화학공학소재연구정보센터
Journal of Petroleum Technology, Vol.47, No.11, 980-986, 1995
Effect of Rock Heterogeneity on Relative Permeability - Implications for Scaleup
Relative permeability and capillary pressure are important parameters in reservoir engineering calculations and numerical simulation of reservoir performance. Heterogeneities are often avoided during core-plug screening and selection for relative permeability and capillary pressure measurements. However sandstone rocks in many depositional environments show significant small-scale laminations that affect the measured relative permeability. This report demonstrates the length-scale dependence of relative permeability data that results from centimeter- to millimeter-scale rock laminations and patterns of initial and final oil-saturation distribution in laminated core.
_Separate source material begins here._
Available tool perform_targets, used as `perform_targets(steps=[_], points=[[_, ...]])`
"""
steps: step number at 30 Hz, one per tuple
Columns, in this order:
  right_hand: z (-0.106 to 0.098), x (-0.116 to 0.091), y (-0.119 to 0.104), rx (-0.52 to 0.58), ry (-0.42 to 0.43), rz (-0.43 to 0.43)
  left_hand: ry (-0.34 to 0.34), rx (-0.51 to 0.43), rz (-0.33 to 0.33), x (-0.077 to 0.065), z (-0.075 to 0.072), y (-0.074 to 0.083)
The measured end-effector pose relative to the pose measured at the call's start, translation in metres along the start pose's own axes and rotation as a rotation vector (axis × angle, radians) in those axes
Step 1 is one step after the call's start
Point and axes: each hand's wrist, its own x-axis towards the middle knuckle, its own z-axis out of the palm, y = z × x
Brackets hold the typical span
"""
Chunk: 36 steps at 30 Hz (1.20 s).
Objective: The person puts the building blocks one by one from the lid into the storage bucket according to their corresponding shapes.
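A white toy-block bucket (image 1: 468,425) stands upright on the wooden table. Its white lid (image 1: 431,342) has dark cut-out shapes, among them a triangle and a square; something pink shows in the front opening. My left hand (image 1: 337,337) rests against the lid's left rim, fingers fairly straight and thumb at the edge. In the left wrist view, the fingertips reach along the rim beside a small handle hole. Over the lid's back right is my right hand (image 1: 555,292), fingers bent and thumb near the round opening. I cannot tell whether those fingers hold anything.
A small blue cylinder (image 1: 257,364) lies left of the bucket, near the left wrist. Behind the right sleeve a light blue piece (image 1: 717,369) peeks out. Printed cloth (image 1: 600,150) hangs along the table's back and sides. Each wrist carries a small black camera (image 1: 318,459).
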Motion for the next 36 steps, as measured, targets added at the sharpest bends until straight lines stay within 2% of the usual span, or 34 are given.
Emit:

It shows quantitatively the capillary trapping of water in low-permeability laminae during primary drainage and of oil in high-permeability laminae during water imbibition. Steady-state water/oil imbibition relative permeability data and unsteady-state drainage and imbibition data were collected with linear X-ray and X-ray CT scanning for in-situ fluid-saturation measurement. Numerical simulations of the corefloods show that relative permeabilities and capillary pressures that are correlated with small-scale differences in porosity and permeability ability are necessary to reproduce the observed saturation distributions. Thus, the relative permeability length-scale dependence, combined with anisotropy data, implies that scaled-up effective relative permeability must account properly for heterogeneity. Assignment of core-plug relative permeability to simulator gridblocks may not capture the correct effective fluid flow performance in rocks that are heterogeneous with correlation length greater than the plug dimensions, leading to erroneous fluid flow performance predictions.